O Presidente da República António José Seguro esteve ontem em Paris para um almoço de trabalho com o Presidente francês Emmanuel Macron, e considerou que foi um dia “muito positivo para as relações entre Portugal e a França e também para a economia portuguesa”.
“A reunião de trabalho não podia ter corrido melhor. Este é um bom momento das relações entre Portugal e França e isso ficou reforçado durante e no final da reunião”, afirmou aos jornalistas já na Embaixada de Portugal.
“Passámos em revista vários setores da cooperação, nomeadamente em termos económicos, em termos culturais, em termos energéticos, e ficou claramente assumido por parte do Presidente francês a vontade de realizar, desejavelmente até ao final deste ano, a primeira cimeira entre Portugal e a França com decorre do Tratado de Amizade que foi assinado no ano passado, dando já prioridade ao ensino da língua portuguesa e ao ensino da língua francesa” disse António José Seguro. “Isso parece-me extremamente importante porque corresponde a uma prioridade nacional ao ensino da nossa língua, sobretudo para gerações novas de lusodescendentes que aqui estão, e é um fator de aproximação entre os dois países”.

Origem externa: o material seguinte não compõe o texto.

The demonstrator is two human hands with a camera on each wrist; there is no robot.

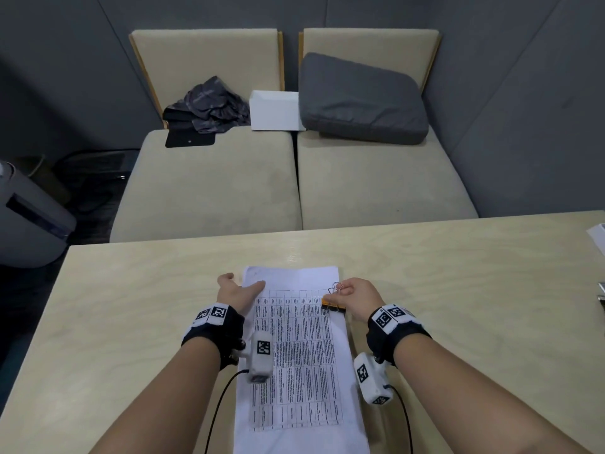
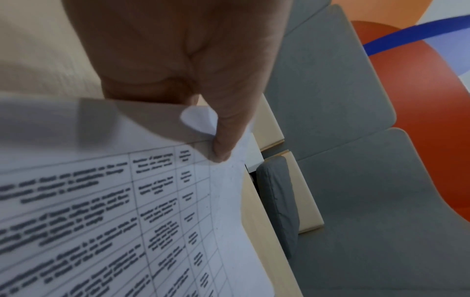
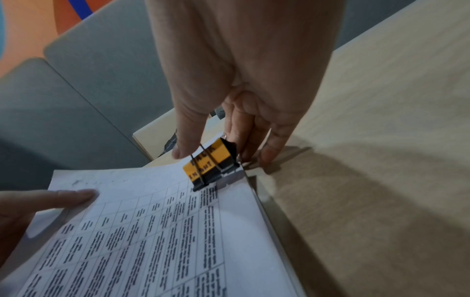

A nível de política externa, António José Seguro indicou que Portugal partilha com França “valores comuns”, designadamente no que se refere à defesa do multilateralismo, “à resolução pacífica dos conflitos, ao respeito pelo direito internacional e pela Carta das Nações Unidas”.
O Chefe de Estado português referiu que essa convergência foi visível quando se discutiram as atuais “crises mundiais”, designadamente a guerra na Ucrânia, a necessidade de livre circulação no Estreito de Ormuz ou de se “encontrar soluções de paz no Médio Oriente”.
“Naturalmente isso passa por haver um acordo entre os Estados Unidos e o Irão, passa por haver paz também no Líbano, e também passa por haver um olhar mais atento com soluções de paz e de respeito pelos direitos humanos em Gaza”, defendeu.
No que se refere à coordenação ao nível da União Europeia (UE), António José Seguro disse haver igualmente uma “grande convergência de pontos de vista” quanto à necessidade de o bloco aprofundar a sua autonomia estratégica.
O Presidente da República falou aos jornalistas na Embaixada de Portugal e tinha ao seu lado o Ministro dos Negócios Estrangeiros, Paulo Rangel, e o Embaixador de Portugal em Paris, Francisco Ribeiro de Menezes.